** Input for this task follows **

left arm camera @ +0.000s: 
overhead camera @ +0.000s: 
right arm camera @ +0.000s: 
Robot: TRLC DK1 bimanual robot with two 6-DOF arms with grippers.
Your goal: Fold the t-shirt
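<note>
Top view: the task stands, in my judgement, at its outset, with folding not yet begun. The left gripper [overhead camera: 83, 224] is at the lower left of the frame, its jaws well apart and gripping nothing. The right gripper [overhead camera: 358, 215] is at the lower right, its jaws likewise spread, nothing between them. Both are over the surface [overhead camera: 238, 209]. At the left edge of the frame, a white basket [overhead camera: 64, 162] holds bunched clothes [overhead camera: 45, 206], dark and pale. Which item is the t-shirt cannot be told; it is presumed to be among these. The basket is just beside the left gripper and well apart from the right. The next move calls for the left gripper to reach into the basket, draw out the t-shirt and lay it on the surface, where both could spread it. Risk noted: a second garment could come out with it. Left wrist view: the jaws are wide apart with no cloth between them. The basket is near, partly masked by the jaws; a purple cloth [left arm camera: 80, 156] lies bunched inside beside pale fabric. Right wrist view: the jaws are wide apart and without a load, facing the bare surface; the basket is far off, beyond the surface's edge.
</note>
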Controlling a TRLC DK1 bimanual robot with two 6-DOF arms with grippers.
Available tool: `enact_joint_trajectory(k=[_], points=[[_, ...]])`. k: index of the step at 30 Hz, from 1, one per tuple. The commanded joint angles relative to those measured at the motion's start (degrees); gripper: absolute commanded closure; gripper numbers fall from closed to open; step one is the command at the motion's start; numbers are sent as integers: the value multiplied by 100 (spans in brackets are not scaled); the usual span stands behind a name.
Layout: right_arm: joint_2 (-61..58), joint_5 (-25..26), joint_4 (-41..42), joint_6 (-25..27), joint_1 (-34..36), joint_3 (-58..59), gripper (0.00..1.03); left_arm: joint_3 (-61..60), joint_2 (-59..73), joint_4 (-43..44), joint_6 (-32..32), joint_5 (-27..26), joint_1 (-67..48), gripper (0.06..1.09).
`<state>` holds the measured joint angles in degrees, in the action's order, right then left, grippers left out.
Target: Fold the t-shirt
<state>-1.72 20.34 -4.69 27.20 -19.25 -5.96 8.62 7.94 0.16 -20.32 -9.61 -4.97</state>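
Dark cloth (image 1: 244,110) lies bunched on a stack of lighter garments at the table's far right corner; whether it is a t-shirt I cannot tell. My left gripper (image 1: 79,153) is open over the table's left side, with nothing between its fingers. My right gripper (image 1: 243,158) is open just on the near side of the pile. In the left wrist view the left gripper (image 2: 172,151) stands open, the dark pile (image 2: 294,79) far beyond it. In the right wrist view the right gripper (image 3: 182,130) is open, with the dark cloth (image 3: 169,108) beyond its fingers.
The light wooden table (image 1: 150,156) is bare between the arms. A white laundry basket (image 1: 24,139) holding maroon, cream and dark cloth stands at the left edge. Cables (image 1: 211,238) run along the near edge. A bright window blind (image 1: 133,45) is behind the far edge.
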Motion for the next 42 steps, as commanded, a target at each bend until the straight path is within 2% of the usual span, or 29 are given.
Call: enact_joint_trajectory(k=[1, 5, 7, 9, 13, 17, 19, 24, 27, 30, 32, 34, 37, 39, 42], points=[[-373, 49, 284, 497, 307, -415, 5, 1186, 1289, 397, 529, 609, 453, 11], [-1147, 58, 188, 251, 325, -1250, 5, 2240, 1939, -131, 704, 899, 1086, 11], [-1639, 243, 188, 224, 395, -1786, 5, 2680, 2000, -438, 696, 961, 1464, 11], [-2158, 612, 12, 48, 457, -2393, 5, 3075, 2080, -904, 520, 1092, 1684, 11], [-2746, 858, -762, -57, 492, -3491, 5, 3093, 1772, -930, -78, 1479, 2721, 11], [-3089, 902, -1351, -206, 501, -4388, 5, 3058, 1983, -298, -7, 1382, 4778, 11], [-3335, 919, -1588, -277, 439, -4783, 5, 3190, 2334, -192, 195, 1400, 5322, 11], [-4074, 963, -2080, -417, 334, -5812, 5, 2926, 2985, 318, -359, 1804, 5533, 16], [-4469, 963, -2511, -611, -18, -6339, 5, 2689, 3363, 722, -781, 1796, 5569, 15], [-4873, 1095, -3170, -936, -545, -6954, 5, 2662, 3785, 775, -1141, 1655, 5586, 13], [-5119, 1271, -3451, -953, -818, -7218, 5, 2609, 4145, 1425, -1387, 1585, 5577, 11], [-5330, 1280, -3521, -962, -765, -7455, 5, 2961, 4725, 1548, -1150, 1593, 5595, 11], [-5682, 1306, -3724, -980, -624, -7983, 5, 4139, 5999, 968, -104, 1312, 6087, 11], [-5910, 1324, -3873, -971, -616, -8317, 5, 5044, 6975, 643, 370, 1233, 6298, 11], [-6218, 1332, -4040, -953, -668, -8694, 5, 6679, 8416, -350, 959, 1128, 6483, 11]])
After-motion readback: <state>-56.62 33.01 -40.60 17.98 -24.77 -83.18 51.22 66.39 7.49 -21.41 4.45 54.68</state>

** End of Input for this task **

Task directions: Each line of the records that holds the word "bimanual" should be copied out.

Answer area:
Robot: TRLC DK1 bimanual robot with two 6-DOF arms with grippers.
Controlling a TRLC DK1 bimanual robot with two 6-DOF arms with grippers.

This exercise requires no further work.